The building contained clothing factories, a bank, apartments a& several other shops. The shops & the bank on the lower floors immediately closed after cracks were discovered in the building. Warnings to avoid using the building after cracks appeared the day before were ignored. Garment  workers were ordered to return & the building collapsed during the morning rush-hour.

Ethical issues:
a)     Engineering: The upper floors were built without permission. The building was not strong enough to withstand the weight & vibration of heavy machinery.
b)    Administrative: the upper storeys were built without a permit. How then was the building able to go ahead.
c)     Political: the building, Rana Plaza, was owned by Sohel Rana, apparently  a leading member of the Jubo League, the youth wing of the ruling Awami League political party.
d)    Employers: the garment workers were ordered back into an unsafe building by employers keen to maximize production & profit. Some workers were threatened with loss of a month’s pay if they refused. Further investigation revealed also the low pay & poor working conditions inside the garment factories.

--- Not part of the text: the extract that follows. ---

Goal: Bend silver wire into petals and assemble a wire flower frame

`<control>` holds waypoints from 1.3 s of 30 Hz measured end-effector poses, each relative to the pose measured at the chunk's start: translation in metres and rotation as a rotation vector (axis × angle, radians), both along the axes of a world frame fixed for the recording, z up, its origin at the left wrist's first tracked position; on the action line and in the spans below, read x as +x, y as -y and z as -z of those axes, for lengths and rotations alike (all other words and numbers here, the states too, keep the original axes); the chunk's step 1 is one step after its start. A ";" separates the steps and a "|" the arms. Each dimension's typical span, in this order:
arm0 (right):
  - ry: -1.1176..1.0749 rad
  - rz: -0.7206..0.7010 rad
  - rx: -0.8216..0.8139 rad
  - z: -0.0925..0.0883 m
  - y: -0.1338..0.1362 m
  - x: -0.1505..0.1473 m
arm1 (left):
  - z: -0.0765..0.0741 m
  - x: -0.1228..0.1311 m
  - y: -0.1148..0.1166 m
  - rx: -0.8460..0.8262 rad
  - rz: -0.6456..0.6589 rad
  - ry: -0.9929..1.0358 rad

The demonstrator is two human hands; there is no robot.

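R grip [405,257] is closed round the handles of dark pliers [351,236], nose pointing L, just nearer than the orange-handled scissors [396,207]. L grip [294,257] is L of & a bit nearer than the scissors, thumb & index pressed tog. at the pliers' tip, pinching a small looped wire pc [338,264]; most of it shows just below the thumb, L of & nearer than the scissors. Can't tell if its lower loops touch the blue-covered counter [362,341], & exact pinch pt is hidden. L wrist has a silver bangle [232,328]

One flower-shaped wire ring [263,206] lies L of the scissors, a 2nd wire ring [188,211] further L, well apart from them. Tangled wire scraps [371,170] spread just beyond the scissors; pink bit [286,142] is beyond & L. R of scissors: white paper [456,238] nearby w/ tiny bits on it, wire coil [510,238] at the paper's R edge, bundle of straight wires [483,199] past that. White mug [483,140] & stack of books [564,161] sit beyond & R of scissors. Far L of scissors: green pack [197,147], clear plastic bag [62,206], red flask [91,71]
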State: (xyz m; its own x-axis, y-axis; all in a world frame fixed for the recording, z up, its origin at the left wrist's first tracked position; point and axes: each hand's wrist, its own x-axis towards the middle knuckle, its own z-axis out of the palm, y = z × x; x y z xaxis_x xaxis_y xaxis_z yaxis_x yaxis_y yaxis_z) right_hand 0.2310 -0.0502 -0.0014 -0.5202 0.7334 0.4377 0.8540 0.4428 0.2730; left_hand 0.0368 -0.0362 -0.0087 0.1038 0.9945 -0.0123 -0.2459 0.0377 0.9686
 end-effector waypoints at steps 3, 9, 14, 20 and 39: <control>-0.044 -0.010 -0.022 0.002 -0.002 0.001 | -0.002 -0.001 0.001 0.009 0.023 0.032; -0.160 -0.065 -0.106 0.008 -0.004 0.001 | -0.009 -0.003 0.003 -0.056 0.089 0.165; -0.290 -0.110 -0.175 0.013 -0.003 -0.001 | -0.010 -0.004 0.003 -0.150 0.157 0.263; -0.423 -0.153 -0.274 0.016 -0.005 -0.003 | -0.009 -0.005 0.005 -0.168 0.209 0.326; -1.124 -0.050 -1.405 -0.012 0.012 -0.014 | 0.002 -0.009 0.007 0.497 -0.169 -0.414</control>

e)    Building & factory inspectors: were they guilty of negligence for renewing the licenses of garment factories in the building that collapsed?
f)      International brands/companies: the garment factories produced clothing for brands such as Benetton, Mango, Primark & Walmart. Do these companies have an ethical responsibility to ensure that their goods are produced in safe factories where workers’ rights are respected? What of corporate social responsibility across global supply chains?

The day after the collapse, the Dhaka city development authority filed a case against the owners of the building & the 5 garment factories operating inside it. Sohel Rana, the owner, was arrested  4 days after the collapse on the Indo-Bangladeshi border.